How Much Faster Is My Computer Than An Apple ][

Here you go.

Basic long-division pseudocode (useful for division and divisibility testing):


# given n >= 0 and d > 0, compute q and r with n = dq+r, q >= 0, 0 <= r < d

i = 1
r = n     # or operate destructively on n
while d <= r     # shift divisor left until it beats dividend; i is the placeholder
  d <<= 1
  i <<= 1
end
i >>= 1
while i != 0     # shift divisor left and subtract it off, accumulating quotient as we go
  d >>= 1
  if d <= r
    r -= d
    q += i
  end
  i >>= 1
end

The operations used here are assignment, inequality testing, addition, subtraction, and bitshifting (all relatively close to 6502 primitives, for register-sized numbers).
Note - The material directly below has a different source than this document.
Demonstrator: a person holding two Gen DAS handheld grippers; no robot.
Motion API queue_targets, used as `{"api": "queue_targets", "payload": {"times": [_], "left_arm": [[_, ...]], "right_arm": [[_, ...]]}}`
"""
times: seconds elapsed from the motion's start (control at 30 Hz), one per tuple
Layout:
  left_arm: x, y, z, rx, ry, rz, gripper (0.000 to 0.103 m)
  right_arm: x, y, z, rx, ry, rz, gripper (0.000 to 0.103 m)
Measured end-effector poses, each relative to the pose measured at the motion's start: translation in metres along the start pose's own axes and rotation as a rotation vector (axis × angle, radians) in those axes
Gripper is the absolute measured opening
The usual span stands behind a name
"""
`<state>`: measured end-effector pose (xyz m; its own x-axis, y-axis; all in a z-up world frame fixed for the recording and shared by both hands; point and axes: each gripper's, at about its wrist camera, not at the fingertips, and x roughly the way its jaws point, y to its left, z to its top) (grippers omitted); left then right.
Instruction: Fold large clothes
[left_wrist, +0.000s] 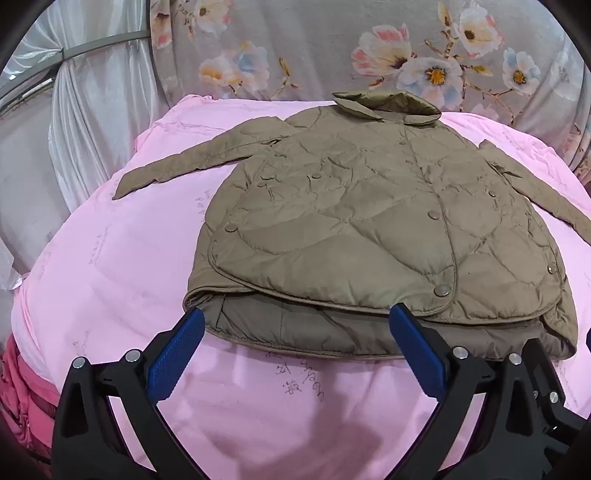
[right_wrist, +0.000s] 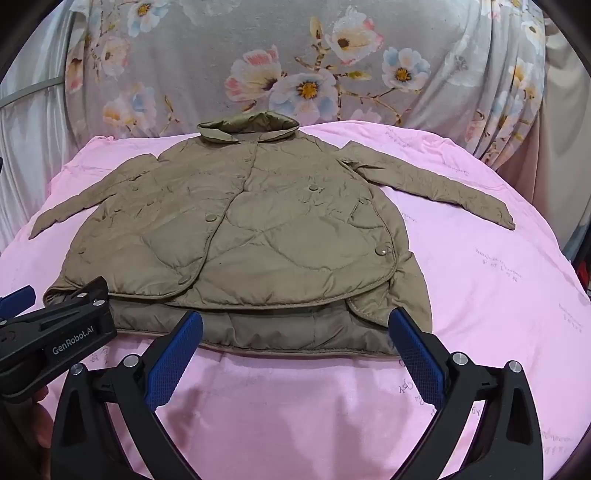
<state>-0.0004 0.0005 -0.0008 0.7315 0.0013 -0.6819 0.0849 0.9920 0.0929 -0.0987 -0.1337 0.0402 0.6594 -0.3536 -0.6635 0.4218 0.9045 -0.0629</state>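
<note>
Both grippers, our left gripper (left_wrist: 295, 326) and right gripper (right_wrist: 295, 328), hover wide apart and empty just short of the hem of the olive quilted jacket (right_wrist: 236, 236), which lies snapped shut, front up, on the pink bedsheet (right_wrist: 480, 295). We judge the folding barely begun: both sleeves, the left sleeve (left_wrist: 192, 162) and right sleeve (right_wrist: 436, 184), are spread outward, the collar (right_wrist: 247, 127) lies flat, and no fold shows. Behind the jacket hangs a floral drape (right_wrist: 295, 74).
</note>
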Motion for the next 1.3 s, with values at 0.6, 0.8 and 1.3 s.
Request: {"api": "queue_targets", "payload": {"times": [0.6, 0.8, 1.3], "left_arm": [[-0.003, -0.002, -0.008, 0.006, 0.014, -0.016, 0.098], [-0.003, 0.000, -0.010, 0.003, 0.013, -0.014, 0.098], [-0.005, 0.009, -0.009, -0.003, 0.015, -0.018, 0.098]], "right_arm": [[-0.004, 0.003, -0.002, 0.011, 0.003, 0.032, 0.098], [-0.002, 0.005, -0.003, 0.009, 0.004, 0.033, 0.098], [-0.002, 0.006, -0.005, 0.007, 0.004, 0.034, 0.098]]}}
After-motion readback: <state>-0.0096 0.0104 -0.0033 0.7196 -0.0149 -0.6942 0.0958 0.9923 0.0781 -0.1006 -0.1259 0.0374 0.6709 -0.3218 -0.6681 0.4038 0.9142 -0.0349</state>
To represent numbers ~10[sup]6[/sup] you need at least three-byte variables, so I’m imagining each of these operations as acting on (probably) arrays stored in memory, and themselves implemented as subroutines (or inserted directly if you want to avoid the JSR costs). There are a number of places where loops and conditions could be unrolled a bit for improved speed, and you could also convert this into two different routines for integer DIV (q only) and MOD (r only).

I’ve implemented similar long-division code in 8088/80386 assembler (and after seeing a little bit of 6502 assembly code, having SO MANY REGISTERS felt like cheating!).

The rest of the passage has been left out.